Rather than a traditional funeral, my sister and I shared a similar value in that we wanted to have a memorial service with the focus of what we have done with the gift of life that God has given to us.  Her two sons, Bryan and Daniel, produced a special memorial service to honor their mother that conveyed the spirit of her as a mother, teacher, and friend to so many in her community.  I believe that she would have been very proud of how they conveyed to the many in attendance the essence of who their mother was and the ways she helped others with her gift of life.

My experience has been that there is so much activity during the period around a person’s death.  There is never enough time to be for visitation and listen to all of the people who were important to the deceased.  I am so thankful that so many people made the effort to make sure that her sons and brother got to hear of how Evelyn made an impact in their lives.

I have been blessed by the phone calls, visits, emails, etc. of loving people who not only wanted to share their love of Evelyn with me and her sons, but wanted to also convey their sincere caring about the three of us and how they could help us manage this surprise loss.  Time will be a major healer, just as it always as been, but the caring of people around me will help nurture me in so many ways during the difficult days ahead.

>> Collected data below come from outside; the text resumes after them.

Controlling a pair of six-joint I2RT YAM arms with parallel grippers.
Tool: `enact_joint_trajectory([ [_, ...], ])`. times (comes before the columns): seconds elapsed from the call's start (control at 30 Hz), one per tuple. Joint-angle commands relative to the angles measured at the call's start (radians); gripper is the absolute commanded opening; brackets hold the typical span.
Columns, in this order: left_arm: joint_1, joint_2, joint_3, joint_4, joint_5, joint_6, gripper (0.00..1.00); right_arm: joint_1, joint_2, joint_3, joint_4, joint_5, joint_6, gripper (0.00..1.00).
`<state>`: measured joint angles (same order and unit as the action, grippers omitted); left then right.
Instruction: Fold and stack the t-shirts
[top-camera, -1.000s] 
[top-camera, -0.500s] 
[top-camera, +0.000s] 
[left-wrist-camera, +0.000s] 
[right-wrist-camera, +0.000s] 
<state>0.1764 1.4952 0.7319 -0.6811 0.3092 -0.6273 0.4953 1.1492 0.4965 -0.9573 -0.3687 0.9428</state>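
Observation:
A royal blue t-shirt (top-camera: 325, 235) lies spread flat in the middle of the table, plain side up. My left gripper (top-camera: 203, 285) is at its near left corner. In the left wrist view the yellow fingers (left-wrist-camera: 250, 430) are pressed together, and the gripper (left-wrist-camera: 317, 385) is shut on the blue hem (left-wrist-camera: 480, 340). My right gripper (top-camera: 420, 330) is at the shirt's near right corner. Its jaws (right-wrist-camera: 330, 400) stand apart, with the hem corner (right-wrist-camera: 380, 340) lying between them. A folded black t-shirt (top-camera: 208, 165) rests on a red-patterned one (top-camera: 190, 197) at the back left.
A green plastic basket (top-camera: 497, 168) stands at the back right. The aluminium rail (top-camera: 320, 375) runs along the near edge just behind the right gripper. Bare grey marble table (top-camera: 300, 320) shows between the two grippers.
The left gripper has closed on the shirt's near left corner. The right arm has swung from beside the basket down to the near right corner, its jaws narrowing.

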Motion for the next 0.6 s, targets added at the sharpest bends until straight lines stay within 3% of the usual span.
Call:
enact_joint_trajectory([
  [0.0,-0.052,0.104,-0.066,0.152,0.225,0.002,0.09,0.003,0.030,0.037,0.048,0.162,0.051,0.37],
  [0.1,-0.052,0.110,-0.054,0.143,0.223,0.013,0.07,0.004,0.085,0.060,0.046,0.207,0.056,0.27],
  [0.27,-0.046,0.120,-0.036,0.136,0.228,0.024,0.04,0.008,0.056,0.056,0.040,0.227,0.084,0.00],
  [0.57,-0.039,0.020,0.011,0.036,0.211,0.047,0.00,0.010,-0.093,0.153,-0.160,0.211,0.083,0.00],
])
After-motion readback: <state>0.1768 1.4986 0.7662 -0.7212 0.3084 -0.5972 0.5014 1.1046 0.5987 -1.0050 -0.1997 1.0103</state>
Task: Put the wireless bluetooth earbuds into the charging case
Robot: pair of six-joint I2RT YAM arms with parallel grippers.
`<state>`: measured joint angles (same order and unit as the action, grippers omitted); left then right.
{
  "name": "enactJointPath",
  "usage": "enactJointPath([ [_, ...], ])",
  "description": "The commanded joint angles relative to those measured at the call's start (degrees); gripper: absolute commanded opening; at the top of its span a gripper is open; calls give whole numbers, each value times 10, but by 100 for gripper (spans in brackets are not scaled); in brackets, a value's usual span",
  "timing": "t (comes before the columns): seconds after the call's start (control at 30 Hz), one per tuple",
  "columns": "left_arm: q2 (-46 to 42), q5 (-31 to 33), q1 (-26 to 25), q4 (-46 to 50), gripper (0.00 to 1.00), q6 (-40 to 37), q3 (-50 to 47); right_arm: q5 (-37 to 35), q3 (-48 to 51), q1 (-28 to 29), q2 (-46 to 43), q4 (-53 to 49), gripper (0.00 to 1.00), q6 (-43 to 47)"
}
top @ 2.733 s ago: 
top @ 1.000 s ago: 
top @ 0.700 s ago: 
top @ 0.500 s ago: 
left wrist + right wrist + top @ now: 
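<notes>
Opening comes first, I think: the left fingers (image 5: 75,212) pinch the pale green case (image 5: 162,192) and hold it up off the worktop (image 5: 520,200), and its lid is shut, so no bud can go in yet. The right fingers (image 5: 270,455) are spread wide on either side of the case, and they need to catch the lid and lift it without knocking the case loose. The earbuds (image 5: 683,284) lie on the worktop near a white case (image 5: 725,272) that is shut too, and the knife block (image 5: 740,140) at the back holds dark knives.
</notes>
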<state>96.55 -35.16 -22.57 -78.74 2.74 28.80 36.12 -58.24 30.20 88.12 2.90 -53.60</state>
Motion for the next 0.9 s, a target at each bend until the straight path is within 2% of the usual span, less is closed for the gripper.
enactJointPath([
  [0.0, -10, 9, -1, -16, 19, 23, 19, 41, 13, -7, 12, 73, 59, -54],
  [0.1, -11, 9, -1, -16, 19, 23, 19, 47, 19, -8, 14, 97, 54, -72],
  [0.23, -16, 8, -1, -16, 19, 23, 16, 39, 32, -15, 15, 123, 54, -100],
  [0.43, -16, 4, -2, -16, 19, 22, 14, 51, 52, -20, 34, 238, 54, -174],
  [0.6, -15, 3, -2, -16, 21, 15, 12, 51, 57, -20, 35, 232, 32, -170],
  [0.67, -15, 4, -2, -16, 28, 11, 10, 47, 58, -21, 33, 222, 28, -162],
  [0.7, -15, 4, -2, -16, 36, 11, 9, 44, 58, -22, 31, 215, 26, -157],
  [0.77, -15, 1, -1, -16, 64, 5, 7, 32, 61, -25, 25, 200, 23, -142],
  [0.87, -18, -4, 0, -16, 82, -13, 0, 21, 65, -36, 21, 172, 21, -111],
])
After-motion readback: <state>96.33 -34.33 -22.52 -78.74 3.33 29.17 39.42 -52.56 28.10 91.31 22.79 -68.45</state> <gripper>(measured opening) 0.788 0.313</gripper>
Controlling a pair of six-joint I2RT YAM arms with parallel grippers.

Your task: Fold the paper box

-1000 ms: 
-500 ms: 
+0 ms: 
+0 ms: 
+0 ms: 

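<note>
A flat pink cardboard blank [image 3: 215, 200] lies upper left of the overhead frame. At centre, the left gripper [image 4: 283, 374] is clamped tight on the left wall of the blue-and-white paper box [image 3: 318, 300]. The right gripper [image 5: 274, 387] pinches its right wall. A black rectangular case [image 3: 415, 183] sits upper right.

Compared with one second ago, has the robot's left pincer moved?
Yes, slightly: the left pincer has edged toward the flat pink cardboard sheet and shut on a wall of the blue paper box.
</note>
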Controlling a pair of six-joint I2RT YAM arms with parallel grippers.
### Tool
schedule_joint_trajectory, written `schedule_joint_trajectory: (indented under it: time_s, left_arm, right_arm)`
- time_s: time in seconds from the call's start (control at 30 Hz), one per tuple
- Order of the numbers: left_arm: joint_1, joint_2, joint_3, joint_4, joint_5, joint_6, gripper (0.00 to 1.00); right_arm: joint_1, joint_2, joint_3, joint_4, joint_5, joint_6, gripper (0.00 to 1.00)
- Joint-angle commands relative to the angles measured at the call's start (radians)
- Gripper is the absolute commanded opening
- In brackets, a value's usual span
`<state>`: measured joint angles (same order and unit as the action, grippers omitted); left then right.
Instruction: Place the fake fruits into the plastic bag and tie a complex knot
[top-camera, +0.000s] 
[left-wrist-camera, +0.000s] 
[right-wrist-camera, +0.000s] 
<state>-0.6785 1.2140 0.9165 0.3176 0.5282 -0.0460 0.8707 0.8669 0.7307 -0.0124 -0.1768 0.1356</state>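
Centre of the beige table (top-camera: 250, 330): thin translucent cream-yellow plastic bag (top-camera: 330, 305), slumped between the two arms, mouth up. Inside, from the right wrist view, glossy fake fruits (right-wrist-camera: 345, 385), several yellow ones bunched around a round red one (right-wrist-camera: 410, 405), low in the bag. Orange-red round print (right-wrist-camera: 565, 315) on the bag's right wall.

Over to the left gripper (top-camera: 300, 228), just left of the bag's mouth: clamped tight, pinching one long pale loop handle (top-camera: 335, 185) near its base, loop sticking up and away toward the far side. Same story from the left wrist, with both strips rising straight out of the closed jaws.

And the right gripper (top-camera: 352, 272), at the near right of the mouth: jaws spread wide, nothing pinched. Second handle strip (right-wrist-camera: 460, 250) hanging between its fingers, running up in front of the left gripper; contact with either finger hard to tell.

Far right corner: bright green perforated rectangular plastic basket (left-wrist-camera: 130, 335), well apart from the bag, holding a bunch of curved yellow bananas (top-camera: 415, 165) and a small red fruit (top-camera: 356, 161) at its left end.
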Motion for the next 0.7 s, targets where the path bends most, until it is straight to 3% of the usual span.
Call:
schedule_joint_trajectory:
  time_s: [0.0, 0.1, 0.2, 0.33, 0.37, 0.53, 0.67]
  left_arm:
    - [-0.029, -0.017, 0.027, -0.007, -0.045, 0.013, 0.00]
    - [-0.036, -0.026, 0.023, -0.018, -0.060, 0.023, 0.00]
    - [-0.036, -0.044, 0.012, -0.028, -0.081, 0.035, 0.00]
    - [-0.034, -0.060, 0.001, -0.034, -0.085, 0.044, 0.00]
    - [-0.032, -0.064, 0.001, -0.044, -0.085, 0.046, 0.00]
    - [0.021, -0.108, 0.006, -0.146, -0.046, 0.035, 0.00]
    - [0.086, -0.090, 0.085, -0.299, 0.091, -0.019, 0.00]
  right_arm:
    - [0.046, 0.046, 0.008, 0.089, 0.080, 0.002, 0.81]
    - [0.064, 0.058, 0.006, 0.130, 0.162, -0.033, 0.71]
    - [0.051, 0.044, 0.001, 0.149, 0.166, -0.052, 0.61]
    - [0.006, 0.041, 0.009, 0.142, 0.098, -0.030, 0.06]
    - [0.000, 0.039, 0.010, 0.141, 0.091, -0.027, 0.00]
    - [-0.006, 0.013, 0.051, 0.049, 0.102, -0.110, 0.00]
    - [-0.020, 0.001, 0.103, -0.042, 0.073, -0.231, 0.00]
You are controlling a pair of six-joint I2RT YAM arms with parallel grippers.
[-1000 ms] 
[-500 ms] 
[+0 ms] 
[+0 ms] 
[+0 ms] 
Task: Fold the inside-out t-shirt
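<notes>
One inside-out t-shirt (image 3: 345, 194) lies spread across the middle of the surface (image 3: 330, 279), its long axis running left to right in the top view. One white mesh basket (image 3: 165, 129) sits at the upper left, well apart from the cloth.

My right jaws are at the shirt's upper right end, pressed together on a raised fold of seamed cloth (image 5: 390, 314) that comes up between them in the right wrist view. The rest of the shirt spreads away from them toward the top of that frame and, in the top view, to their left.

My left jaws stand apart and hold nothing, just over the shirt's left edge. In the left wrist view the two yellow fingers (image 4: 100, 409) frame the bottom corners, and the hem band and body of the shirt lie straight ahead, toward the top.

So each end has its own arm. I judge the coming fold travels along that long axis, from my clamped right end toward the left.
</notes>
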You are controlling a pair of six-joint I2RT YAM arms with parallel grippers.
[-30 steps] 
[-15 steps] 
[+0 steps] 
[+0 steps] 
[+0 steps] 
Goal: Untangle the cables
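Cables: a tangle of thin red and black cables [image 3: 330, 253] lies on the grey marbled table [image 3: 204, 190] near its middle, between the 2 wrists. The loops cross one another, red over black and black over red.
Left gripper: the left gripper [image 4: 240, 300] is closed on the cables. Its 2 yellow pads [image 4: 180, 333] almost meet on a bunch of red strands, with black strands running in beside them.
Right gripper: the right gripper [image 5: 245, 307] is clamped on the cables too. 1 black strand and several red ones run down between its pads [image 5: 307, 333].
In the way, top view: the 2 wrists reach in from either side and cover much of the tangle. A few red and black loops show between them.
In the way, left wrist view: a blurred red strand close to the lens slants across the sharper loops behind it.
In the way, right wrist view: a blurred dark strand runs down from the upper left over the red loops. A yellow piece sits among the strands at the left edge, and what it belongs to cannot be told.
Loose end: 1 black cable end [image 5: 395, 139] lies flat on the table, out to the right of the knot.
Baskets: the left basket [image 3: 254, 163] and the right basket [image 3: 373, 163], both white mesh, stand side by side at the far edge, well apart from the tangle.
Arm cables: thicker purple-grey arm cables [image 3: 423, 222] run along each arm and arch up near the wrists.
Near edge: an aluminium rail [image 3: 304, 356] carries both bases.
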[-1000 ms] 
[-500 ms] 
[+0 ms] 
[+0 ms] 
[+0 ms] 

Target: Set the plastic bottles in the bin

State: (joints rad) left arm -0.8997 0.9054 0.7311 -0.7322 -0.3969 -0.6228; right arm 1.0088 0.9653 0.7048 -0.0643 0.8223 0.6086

Longevity genes are not present in our family with both of my parents dieing at young ages.  My younger brother died at 61 and Evelyn passed at the same age as our mother, 68.  Going through this experience reinforces for me to make the most of my ‘bucket list’ and spend as much time as I can interacting with family and friends while living each day to its fullest.

Evelyn and I shared October birthdays.  Mine is on the 2nd and hers was on the 3rd.  For the first time in 68 years, she will not be present to have us co-celebrate the most important personal holiday of my yearly calendar.  For the first time, my joyous celebration of my life will be tempered by her absence.

However, her memories are always a part of me starting back during World War 2 when war rationing forced us to share the same birthday cake; 1//2 on the 2nd and 1/2 on the 3rd.

Yes, a significant person in my life has departed; I shall never be the same.  Like all losses I prepare to grieve in the days ahead and know that I shall emerge with the powerful awareness that I was blessed to have Evelyn as my sister. 

 I make the commitment to myself to choose to recall the positive parts of our relationship, support her sons in every way that I am able and make sure that her only grandchild knows how much she loved him.